ValueError: buffer source array is read-only with ds.map_batches and pandas as the batch format

Hi
I am facing problems processing the text data using ds.map_batches with pandas as the batch format. Getting ValueError: buffer source array is read-only . I have described my code below.
I am using ray dataset api to read parquet files stored in S3 using:

ds = ray.data.read_parquet(“S3//PATH”)

The schema looks like this:

schema={‘col A’: string, ‘col B’: string, ‘col C’: list<element: string>}

Load spacy model:

nlp = spacy.load(“en_core_web_lg”)

I am doing basic stuff like lowercasing the text and converting the text to spacy doc. My transformation function:

def transform_batch(batch: pd.DataFrame) -> pd.DataFrame:
        batch = batch.copy(deep=True)
        batch['lower_text'] = batch['text'].map(str.lower)
        batch['spacy_docs'] = batch['lower_text'].map(nlp)
        return batch

Finally, I do:

transformed_ds = ds.map_batches(transform_batch, batch_format=‘pandas’)

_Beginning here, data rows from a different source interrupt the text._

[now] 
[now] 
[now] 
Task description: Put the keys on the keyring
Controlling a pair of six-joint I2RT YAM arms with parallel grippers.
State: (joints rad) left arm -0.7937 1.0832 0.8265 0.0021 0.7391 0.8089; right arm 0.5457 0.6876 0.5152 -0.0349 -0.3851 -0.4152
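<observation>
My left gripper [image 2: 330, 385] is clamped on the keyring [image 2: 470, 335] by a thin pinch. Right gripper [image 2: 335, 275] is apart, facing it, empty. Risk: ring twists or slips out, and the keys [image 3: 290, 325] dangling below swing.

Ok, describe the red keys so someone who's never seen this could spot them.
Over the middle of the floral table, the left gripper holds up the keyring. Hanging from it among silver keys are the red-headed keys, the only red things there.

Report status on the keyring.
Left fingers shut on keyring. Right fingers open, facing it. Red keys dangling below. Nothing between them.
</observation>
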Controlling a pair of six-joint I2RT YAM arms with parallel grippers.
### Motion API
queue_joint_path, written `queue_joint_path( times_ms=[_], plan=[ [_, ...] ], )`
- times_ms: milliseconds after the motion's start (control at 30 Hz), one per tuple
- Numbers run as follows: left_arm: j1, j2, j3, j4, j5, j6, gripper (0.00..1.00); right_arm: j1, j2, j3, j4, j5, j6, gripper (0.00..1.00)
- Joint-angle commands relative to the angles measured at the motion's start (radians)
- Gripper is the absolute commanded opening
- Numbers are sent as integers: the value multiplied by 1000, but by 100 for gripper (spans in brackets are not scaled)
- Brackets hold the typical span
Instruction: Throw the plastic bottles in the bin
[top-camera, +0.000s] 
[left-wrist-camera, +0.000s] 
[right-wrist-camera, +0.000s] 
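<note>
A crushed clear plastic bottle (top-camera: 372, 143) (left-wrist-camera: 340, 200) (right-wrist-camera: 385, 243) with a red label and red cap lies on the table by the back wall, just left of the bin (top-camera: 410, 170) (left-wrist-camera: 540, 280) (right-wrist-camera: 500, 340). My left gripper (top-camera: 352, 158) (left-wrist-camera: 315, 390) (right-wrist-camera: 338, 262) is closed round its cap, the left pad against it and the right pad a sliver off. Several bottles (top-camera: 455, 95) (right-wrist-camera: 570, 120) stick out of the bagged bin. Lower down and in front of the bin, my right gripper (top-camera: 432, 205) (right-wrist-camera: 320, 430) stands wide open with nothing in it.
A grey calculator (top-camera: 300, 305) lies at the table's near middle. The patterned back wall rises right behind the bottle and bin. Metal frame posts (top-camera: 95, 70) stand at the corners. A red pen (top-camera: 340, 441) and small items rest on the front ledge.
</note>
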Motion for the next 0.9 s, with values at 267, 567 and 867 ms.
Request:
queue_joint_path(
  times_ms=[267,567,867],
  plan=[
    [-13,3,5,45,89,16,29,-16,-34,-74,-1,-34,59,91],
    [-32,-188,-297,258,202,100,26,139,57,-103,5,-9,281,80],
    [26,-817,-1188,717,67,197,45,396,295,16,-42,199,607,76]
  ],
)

The transform_batch function above works fine as a standalone pandas function but using it with ray throws the error

ValueError: buffer source array is read-only

I understand ray uses plasma store to store objects that are immutable which doesn’t allow mutating the object in place. Ray doc and ray team member from the slack community suggested creating a copy of the object as shown in the transform_batch function. However, am facing the same error. Can someone suggest a workaround for this?